#### DIRECTIONS FOR THIS TASK
Only a slice of the listing below is wanted. Retype the lines from the one containing "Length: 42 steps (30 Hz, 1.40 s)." through the one containing "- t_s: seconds", exactly, both ends included.

#### RECORDS SUPPLIED
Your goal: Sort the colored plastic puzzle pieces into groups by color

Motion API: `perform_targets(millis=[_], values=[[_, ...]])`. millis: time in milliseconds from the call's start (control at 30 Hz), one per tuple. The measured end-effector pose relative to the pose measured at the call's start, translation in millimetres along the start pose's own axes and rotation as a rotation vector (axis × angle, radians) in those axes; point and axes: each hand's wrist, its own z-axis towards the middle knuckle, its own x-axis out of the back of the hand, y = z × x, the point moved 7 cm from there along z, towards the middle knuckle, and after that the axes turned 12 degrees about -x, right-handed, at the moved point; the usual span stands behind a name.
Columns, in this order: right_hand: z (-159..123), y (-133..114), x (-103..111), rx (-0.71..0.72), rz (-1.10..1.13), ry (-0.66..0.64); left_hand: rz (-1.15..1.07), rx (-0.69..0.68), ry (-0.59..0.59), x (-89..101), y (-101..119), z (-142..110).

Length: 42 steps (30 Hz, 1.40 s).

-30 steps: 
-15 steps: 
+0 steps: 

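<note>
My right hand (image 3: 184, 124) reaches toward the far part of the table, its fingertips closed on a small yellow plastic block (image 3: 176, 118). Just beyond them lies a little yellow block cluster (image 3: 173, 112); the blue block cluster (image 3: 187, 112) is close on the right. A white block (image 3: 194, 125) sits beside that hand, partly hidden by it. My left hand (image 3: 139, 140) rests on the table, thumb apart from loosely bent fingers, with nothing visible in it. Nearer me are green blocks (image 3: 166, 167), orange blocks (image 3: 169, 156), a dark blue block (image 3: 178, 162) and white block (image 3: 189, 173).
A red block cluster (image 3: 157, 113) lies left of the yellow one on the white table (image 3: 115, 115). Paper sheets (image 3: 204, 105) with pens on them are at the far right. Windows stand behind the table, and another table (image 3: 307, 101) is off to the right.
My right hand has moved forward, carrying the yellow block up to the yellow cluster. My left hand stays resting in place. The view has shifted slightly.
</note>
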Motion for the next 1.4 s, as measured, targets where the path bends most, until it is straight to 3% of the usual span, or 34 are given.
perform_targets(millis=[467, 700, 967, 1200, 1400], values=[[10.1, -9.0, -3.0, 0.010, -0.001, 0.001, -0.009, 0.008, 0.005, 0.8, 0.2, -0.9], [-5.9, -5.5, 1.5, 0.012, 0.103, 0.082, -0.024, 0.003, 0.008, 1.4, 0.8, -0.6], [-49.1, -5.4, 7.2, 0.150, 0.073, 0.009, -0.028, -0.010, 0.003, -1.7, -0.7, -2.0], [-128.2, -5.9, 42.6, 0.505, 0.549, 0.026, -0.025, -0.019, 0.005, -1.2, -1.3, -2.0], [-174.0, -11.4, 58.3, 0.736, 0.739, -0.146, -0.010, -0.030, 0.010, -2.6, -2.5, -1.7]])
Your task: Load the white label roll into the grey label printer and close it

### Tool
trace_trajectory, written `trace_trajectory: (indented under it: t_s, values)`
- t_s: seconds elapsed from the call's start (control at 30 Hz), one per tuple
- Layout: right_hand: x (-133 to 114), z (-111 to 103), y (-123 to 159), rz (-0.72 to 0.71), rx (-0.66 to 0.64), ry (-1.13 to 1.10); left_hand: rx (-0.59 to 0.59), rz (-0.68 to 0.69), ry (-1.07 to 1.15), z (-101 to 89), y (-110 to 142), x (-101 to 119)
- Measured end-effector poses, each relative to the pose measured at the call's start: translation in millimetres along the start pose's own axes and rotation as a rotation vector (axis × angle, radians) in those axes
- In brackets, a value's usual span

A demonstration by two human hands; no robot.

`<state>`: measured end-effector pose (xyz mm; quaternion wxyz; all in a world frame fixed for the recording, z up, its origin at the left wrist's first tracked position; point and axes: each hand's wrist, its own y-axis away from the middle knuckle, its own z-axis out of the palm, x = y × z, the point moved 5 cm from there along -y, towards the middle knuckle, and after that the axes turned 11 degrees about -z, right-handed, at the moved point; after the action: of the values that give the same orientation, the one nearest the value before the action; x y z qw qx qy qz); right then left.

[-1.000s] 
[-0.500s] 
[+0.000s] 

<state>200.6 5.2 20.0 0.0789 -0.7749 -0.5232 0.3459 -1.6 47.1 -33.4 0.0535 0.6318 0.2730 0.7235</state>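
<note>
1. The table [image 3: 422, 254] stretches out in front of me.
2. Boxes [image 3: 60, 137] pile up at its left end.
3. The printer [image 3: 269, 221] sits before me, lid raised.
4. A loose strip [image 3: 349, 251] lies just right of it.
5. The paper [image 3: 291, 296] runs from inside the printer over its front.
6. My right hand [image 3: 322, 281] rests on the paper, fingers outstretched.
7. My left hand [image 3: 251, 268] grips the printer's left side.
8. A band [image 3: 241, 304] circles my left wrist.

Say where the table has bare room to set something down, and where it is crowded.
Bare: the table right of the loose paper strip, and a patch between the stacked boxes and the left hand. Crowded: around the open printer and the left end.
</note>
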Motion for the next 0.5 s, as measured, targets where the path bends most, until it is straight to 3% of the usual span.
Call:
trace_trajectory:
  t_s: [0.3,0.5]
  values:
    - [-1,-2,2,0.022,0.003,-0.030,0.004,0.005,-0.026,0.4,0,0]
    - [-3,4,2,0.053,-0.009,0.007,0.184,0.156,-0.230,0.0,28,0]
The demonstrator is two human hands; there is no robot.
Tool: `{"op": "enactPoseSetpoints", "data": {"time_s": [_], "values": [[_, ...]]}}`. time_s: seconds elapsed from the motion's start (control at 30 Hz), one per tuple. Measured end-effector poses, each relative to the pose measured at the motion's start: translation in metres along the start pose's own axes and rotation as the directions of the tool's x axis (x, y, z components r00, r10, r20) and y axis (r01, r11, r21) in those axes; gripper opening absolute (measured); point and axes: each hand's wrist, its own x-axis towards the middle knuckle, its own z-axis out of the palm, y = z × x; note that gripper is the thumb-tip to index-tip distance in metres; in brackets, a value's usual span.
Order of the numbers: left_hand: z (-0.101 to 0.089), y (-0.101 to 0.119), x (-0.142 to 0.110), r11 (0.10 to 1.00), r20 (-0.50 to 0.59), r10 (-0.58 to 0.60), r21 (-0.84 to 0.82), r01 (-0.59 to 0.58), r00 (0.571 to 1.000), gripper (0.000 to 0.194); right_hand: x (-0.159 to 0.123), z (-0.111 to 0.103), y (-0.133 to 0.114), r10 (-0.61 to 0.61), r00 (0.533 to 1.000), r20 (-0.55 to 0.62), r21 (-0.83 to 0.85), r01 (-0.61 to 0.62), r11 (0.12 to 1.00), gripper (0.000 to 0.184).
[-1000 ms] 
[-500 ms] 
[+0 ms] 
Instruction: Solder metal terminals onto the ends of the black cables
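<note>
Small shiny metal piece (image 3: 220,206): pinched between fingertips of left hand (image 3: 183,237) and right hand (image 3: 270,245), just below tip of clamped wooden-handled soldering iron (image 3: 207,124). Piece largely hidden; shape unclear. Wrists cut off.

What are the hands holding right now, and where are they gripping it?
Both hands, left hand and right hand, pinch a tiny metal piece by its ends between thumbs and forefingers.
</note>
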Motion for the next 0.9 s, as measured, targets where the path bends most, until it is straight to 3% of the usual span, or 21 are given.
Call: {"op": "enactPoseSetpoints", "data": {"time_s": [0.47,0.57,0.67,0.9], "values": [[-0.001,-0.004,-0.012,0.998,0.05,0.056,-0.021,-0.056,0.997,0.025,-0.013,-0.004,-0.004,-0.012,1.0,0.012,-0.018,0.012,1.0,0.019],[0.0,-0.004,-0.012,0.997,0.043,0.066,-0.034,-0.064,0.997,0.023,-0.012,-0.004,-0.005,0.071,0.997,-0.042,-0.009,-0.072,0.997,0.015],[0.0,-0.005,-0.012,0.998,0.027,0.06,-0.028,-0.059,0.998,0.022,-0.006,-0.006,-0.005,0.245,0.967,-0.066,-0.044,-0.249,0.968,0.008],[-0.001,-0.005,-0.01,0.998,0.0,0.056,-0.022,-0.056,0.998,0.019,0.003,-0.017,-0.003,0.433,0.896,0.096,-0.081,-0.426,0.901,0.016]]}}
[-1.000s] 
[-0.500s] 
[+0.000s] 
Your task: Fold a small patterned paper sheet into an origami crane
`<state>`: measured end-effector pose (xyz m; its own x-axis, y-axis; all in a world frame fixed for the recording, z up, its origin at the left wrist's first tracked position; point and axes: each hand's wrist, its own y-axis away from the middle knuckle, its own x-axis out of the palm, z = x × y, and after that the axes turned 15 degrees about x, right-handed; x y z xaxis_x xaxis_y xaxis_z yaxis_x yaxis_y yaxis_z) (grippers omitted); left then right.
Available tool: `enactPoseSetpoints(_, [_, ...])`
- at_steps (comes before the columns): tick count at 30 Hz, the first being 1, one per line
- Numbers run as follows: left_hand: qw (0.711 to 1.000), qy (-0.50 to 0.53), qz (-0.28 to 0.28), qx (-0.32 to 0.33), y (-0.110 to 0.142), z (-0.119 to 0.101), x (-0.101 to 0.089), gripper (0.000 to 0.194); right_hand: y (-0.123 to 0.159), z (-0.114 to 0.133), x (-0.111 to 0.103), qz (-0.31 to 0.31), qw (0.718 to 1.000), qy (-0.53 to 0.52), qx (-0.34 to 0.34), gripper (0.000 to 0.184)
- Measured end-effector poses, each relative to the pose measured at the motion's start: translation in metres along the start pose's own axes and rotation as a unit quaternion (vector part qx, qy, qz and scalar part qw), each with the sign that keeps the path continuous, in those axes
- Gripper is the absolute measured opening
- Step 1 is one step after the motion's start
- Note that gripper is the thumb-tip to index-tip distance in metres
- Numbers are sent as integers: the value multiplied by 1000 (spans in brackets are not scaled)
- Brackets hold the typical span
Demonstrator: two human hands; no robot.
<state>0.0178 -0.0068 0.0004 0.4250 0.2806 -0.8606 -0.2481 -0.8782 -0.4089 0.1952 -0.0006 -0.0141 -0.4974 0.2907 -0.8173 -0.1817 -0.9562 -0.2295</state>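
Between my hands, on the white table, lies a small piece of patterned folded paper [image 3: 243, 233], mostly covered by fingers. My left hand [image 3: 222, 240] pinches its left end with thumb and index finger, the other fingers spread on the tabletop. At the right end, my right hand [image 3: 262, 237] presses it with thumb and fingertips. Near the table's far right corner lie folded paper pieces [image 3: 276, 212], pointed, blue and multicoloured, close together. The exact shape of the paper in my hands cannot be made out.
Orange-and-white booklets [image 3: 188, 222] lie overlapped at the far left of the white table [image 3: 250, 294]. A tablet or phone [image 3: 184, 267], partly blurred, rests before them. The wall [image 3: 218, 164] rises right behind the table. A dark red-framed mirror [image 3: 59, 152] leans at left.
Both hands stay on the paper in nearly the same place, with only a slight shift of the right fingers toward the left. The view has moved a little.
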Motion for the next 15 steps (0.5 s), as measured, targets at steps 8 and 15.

#### RESULT FOR THIS TASK
Length: 42 steps (30 Hz, 1.40 s).

-30 steps: 
-15 steps: 
+0 steps: 

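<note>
My right hand (image 3: 184, 124) reaches toward the far part of the table, its fingertips closed on a small yellow plastic block (image 3: 176, 118). Just beyond them lies a little yellow block cluster (image 3: 173, 112); the blue block cluster (image 3: 187, 112) is close on the right. A white block (image 3: 194, 125) sits beside that hand, partly hidden by it. My left hand (image 3: 139, 140) rests on the table, thumb apart from loosely bent fingers, with nothing visible in it. Nearer me are green blocks (image 3: 166, 167), orange blocks (image 3: 169, 156), a dark blue block (image 3: 178, 162) and white block (image 3: 189, 173).
A red block cluster (image 3: 157, 113) lies left of the yellow one on the white table (image 3: 115, 115). Paper sheets (image 3: 204, 105) with pens on them are at the far right. Windows stand behind the table, and another table (image 3: 307, 101) is off to the right.
My right hand has moved forward, carrying the yellow block up to the yellow cluster. My left hand stays resting in place. The view has shifted slightly.
</note>
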Motion for the next 1.4 s, as measured, targets where the path bends most, until it is straight to 3% of the usual span, or 34 are given.
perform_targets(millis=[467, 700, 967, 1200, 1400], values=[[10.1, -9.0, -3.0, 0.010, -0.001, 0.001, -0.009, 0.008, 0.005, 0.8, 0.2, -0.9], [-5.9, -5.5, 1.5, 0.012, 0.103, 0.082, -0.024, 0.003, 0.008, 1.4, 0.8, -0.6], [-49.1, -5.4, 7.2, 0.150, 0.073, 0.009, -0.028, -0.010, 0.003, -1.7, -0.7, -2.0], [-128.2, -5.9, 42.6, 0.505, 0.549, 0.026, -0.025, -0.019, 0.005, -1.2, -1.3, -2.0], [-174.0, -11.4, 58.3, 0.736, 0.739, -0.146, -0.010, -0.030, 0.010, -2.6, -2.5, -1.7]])
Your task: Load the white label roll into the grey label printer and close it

### Tool
trace_trajectory, written `trace_trajectory: (indented under it: t_s, values)`
- t_s: seconds elapsed from the call's start (control at 30 Hz), one per tuple

There is no more to the output.